• Task directions
Leaving the pictures aside, reproduce the data in full and word for word.

• Data block
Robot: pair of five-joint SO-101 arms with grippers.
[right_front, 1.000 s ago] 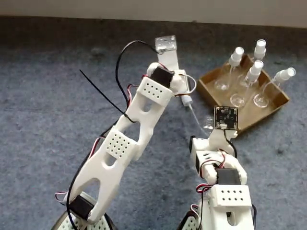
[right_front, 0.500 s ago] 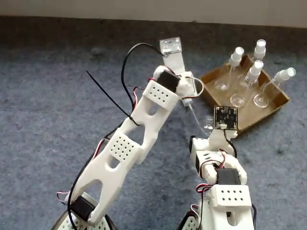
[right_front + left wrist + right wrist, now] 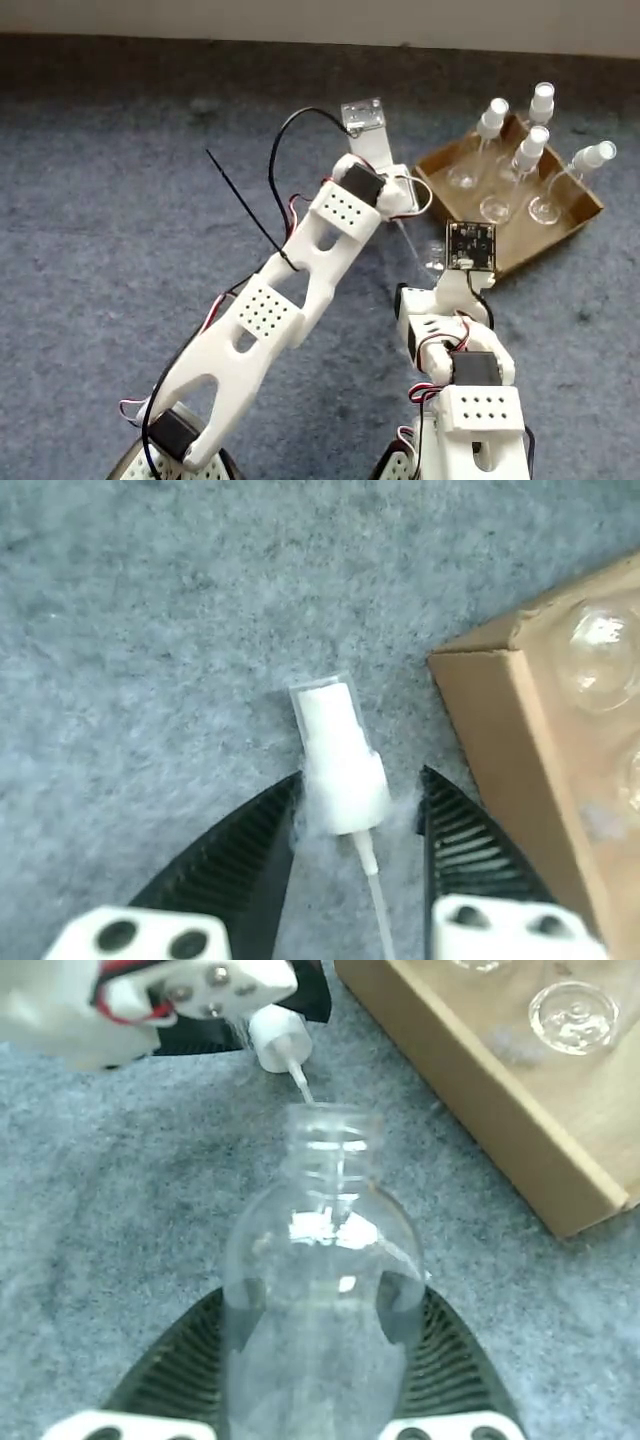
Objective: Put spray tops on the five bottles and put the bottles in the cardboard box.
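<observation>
A clear bottle (image 3: pixel 320 1290) stands upright with my right gripper (image 3: pixel 322 1300) shut around its body, just in front of the cardboard box (image 3: pixel 575 215). My left gripper (image 3: pixel 360 780) is shut on a white spray top (image 3: pixel 340 765), its jaws on either side of the collar. In the right wrist view the spray top (image 3: pixel 280 1035) hangs tilted beside the bottle's open neck, and its thin tube (image 3: pixel 300 1085) reaches into the opening. From above, the left gripper (image 3: pixel 395 210) sits close behind the bottle (image 3: pixel 432 262). Several capped bottles (image 3: pixel 525 160) stand in the box.
The box's near wall (image 3: pixel 480 1120) lies close to the held bottle, and its corner (image 3: pixel 500 710) is right beside the left gripper. Grey carpet (image 3: pixel 120 220) covers the table, open on the left. A black cable (image 3: pixel 240 200) trails off the left arm.
My left arm has swung right toward the box, carrying the spray top nearer the bottle's neck. The right arm and the bottle have stayed still.
</observation>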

• Response to this exercise
Robot: pair of five-joint SO-101 arms with grippers.
[right_front, 1.000 s ago] 
[right_front, 0.500 s ago] 
[right_front + left wrist + right wrist, now] 
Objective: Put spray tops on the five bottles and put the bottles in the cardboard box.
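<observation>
A clear bottle (image 3: pixel 320 1290) stands upright with my right gripper (image 3: pixel 322 1300) shut around its body, just in front of the cardboard box (image 3: pixel 575 215). My left gripper (image 3: pixel 360 780) is shut on a white spray top (image 3: pixel 340 765), its jaws on either side of the collar. In the right wrist view the spray top (image 3: pixel 280 1035) hangs tilted beside the bottle's open neck, and its thin tube (image 3: pixel 300 1085) reaches into the opening. From above, the left gripper (image 3: pixel 395 210) sits close behind the bottle (image 3: pixel 432 262). Several capped bottles (image 3: pixel 525 160) stand in the box.
The box's near wall (image 3: pixel 480 1120) lies close to the held bottle, and its corner (image 3: pixel 500 710) is right beside the left gripper. Grey carpet (image 3: pixel 120 220) covers the table, open on the left. A black cable (image 3: pixel 240 200) trails off the left arm.
My left arm has swung right toward the box, carrying the spray top nearer the bottle's neck. The right arm and the bottle have stayed still.
</observation>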

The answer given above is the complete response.